NEW YORK (GenomeWeb) – Researchers have sequenced the desert tortoise genome, which they hope will inform conservation approaches.
Agassiz's desert tortoise, Gopherus agassizii, is native to the Mojave Desert of the Western US and can live some 50 years in the wild. However, it is on the US endangered species list and is considered vulnerable by the International Union for Conservation of Nature. The tortoises' numbers have dwindled in part due to human impact on its habitat as well as a respiratory disease.
An Arizona State University-led team of researchers has sequenced the G. agassizii genome, and as it reported in PLOS One today, the team uncovered variants that appear to underpin its longevity and its adaption to an arid climate. The team also noted variants fixed among Gopherus species that are linked to the immune system.
"We don't know how the tortoise is handling the fact that it's also being threatened by an upper respiratory disease," first author Marc Tollis, a postdoc at ASU, said in a statement. "Decoding this genome will help us catalog which tortoise genes are evolving quickly enough to help them overcome this threat."

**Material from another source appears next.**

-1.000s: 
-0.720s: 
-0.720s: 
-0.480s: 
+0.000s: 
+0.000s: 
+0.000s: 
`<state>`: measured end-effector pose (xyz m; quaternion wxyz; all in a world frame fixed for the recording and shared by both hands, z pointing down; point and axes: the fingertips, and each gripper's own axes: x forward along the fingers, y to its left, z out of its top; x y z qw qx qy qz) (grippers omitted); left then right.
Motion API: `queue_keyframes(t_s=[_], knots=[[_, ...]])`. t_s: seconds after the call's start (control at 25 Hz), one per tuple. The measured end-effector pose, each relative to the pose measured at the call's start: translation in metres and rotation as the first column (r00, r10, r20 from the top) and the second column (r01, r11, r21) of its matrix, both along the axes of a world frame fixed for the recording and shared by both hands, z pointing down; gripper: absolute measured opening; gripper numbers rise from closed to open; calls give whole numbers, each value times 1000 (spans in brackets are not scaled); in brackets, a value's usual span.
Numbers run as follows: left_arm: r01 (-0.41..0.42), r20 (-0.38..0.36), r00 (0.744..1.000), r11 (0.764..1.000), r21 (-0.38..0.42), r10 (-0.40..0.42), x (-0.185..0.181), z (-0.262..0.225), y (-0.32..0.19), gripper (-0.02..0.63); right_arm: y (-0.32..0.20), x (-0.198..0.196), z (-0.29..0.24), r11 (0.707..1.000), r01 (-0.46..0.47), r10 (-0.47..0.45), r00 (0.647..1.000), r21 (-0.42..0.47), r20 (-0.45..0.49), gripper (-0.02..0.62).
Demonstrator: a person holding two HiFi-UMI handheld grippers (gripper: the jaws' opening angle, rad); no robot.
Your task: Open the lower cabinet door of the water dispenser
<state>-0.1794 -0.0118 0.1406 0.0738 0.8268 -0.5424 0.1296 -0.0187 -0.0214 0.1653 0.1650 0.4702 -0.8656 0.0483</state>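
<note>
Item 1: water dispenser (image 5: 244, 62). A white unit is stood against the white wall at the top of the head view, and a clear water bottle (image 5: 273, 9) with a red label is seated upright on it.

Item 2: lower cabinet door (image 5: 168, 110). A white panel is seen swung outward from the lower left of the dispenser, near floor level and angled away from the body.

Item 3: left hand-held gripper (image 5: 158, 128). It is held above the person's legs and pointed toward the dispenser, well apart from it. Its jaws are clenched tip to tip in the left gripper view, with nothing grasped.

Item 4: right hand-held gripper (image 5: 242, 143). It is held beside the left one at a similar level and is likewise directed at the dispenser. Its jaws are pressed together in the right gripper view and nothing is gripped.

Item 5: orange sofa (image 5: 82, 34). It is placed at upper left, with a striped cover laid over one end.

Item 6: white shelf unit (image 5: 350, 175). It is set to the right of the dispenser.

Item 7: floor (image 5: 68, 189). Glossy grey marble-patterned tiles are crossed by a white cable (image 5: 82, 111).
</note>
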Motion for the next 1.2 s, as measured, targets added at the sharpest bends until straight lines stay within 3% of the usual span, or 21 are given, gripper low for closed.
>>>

Tollis and his colleagues isolated DNA for sequencing from an Agassiz's desert tortoise, checking it against a database of STR repeats and mtDNA data to ensure it was G. agassizii and not a hybrid of G. agassizii and the closely related Morafka's desert tortoise, G. morafkai. They assembled the reads they generated into a 2.4 Gbp assembly.
At the same time, the researchers extracted RNA from lung, brain, and skeletal muscle for RNA sequencing, and they used the transcriptomic reads they generated to annotate the assembly.
In particular, the researchers noted that the G. agassizii assembly includes 20,172 protein-coding genes, which is in line with other published reptile genomes. Additionally, they reported that 43 percent of the G. agassizii genome comprises repeats, especially DNA transposons and long-terminal repeat elements, among others.
Tollis and his colleagues compared the G. agassizii genome to those of other sauropsids and chelonians, including the Chinese soft-shell turtle, American alligator, and the chicken, among others.
Chelonians — an order that includes turtles and tortoises — have accumulated fewer DNA substitutions over time than other sauropsids, the researchers reported. They noted that this could be the longer generation times of many chelonians.
Still, by comparing Agassiz's desert tortoise genome to that of the western painted tortoise, which is a temperate aquatic species, the researchers have pinpointed more than 50 genes that appeared to be under accelerated evolution in the desert tortoise.
For instance, one such gene was CD34, which encodes a protein involved in vascular repair following glomerular injury, while others were CSTA and SDR16C5, which are involved in keratinocyte differentiation and proliferation. Changes to genes like these, the researchers noted, could have enabled the tortoise to adapt to its arid environment.
Additionally, both Agassiz's desert tortoise and the green sea turtle also shared genes under accelerated evolution like BCL2A1 and GZMA that are involved in aging and apoptosis and could be linked to their longevity.
Tollis and his colleagues also examined SNPs that had become fixed in G. agassizii. Genes harboring such SNPs were enriched for gene ontology terms like RNA metabolism and processing, macromolecular modifications, and other metabolic processes. They also reported that three genes with fixed variants were linked to humoral or B-cell mediated immunity and nine overlapped with innate immune response.
As Agassiz's desert tortoise is susceptible to upper respiratory disease, the researchers noted that variants affecting immune response are of interest to potentially help manage disease.